• Assigned task: The following data has a line with "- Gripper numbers" and a line with "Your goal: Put". Write out exactly those lines and all the lines between them.

• Data excerpts:

[Start of section]

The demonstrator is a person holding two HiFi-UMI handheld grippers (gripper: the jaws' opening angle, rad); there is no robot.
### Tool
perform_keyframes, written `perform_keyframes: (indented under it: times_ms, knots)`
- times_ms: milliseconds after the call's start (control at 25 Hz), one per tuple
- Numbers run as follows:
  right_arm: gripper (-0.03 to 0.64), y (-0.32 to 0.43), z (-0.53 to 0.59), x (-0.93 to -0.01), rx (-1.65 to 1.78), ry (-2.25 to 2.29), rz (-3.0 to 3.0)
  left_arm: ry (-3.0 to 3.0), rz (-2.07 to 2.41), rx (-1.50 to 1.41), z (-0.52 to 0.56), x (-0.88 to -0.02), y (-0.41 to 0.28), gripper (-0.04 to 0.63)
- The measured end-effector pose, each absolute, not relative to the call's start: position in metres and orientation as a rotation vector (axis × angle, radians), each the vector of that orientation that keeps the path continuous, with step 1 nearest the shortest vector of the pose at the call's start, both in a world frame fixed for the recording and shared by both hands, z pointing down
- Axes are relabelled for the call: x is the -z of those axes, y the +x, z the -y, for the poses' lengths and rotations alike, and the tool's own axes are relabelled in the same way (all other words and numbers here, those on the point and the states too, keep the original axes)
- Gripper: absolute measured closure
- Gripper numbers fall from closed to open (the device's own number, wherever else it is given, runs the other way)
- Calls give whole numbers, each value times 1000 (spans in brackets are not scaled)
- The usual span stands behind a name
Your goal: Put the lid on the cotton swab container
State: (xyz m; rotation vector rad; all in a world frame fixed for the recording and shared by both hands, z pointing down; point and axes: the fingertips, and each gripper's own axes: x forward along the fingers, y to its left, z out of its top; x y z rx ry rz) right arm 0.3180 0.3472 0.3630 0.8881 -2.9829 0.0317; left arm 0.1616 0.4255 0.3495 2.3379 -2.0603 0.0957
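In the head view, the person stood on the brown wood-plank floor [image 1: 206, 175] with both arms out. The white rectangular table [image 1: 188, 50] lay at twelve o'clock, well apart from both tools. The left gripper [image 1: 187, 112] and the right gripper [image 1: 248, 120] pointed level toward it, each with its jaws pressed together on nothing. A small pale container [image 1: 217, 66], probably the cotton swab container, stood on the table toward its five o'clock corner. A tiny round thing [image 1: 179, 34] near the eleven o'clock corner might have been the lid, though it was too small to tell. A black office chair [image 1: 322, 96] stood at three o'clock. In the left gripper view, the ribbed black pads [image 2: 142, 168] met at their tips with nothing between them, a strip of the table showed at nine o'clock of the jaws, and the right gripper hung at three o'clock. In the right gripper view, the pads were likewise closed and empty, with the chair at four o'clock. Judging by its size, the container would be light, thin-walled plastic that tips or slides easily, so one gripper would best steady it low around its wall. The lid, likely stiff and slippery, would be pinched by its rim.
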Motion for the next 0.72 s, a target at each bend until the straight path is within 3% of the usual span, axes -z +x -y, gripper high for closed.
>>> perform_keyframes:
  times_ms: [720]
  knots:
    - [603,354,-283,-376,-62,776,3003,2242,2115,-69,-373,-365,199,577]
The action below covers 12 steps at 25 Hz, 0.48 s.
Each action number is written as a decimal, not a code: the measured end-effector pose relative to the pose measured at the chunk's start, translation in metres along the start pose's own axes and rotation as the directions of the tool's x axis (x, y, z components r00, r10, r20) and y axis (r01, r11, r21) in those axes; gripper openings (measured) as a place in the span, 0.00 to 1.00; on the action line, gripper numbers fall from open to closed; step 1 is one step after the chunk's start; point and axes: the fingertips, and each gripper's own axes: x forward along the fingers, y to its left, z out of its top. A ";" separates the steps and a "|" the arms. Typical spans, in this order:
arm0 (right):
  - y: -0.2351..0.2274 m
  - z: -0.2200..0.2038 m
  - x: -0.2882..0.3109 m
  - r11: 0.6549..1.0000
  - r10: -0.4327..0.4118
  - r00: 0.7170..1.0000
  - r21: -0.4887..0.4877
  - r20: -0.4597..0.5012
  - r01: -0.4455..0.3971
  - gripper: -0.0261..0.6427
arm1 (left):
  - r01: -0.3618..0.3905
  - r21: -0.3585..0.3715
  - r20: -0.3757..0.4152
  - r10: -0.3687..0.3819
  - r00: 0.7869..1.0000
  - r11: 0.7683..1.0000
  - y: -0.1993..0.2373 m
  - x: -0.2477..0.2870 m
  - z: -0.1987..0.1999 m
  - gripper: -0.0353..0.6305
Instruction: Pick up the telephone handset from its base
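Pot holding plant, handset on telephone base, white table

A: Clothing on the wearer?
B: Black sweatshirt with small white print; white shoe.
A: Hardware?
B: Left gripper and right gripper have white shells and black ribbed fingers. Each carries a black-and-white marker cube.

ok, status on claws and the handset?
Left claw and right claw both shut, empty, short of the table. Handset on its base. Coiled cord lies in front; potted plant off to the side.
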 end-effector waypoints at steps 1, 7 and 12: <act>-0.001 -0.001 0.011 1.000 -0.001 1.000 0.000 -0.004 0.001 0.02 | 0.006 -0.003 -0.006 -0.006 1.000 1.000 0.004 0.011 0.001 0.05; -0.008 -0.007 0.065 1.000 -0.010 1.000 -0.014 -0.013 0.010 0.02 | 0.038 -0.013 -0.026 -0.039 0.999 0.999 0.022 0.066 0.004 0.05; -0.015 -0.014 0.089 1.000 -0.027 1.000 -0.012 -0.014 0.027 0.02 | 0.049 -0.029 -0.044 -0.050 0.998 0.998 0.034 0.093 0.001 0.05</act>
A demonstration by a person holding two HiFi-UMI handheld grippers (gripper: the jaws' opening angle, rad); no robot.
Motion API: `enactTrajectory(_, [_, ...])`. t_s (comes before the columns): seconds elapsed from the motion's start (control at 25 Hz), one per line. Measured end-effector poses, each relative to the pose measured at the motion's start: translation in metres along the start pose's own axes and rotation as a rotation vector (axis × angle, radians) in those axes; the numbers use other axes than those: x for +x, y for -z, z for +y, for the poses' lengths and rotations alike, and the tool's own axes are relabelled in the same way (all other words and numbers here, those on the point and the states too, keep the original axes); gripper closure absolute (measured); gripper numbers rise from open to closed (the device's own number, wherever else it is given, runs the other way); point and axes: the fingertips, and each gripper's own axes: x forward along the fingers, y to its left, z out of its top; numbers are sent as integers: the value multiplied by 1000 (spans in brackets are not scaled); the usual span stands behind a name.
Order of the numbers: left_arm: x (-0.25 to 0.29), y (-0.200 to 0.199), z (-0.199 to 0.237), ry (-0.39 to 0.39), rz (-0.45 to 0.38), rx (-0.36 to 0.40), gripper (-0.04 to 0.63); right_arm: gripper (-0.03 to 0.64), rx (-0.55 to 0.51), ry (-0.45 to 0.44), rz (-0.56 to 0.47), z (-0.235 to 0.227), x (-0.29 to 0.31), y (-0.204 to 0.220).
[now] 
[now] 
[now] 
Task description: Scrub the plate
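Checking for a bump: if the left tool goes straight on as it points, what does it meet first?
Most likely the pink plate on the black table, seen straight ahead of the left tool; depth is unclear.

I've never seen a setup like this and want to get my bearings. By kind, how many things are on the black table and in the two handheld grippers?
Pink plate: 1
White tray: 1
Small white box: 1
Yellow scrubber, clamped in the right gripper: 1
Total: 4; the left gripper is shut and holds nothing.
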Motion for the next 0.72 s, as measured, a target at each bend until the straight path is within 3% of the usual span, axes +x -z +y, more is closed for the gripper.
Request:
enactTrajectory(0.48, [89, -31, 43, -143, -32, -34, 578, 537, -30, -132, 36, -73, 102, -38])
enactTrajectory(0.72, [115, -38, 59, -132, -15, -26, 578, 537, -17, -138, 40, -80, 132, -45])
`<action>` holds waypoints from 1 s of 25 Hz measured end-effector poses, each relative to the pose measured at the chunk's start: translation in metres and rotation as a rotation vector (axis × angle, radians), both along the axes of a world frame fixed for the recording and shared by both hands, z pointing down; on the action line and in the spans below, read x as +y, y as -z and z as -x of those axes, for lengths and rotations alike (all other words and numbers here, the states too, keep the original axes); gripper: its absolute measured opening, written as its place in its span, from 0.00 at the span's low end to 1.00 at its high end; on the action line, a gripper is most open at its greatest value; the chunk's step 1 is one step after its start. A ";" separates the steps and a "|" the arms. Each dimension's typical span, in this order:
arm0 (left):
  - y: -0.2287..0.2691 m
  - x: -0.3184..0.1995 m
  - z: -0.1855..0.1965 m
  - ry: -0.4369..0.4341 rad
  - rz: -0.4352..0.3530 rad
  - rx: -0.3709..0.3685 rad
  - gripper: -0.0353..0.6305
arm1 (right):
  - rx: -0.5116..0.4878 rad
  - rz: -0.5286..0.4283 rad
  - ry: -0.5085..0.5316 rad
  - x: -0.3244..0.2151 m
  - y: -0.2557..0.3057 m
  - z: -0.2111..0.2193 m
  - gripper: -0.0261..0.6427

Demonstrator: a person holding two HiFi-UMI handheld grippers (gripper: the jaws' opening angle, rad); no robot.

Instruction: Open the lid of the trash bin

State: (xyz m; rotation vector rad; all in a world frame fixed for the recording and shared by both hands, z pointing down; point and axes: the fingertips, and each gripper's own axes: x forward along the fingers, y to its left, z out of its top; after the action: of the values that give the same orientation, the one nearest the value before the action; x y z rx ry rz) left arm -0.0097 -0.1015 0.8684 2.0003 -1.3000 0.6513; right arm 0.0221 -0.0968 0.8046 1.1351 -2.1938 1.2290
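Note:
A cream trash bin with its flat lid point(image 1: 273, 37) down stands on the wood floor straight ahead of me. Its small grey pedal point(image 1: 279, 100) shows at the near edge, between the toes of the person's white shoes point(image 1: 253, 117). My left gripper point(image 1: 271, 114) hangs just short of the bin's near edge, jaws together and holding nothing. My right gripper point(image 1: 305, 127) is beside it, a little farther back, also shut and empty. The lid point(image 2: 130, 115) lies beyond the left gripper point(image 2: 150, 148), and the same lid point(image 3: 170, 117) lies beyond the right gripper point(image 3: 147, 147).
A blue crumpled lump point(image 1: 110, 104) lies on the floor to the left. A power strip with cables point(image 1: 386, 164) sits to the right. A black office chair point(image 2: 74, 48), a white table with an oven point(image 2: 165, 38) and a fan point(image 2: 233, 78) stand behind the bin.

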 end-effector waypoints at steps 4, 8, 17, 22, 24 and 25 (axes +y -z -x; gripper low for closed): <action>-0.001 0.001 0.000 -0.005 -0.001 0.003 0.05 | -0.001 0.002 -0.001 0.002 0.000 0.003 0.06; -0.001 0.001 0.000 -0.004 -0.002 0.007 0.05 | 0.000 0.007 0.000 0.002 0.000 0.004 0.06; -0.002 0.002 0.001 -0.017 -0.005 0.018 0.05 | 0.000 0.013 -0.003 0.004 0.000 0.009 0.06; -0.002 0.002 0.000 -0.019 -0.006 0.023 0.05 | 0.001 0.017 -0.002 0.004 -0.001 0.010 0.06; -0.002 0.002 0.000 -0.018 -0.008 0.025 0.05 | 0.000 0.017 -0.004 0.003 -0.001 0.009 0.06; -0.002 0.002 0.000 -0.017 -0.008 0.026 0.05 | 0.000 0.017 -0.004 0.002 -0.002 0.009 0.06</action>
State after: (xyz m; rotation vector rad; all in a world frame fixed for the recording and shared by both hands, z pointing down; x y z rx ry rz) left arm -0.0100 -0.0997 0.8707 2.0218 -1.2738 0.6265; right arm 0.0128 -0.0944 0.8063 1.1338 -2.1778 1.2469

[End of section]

• Output below:
- Gripper numbers fall from closed to open (the device's own number, wherever else it is given, runs the other way)
- Calls give whole numbers, each value times 1000 (spans in brackets are not scaled)
- The usual span stands behind a name
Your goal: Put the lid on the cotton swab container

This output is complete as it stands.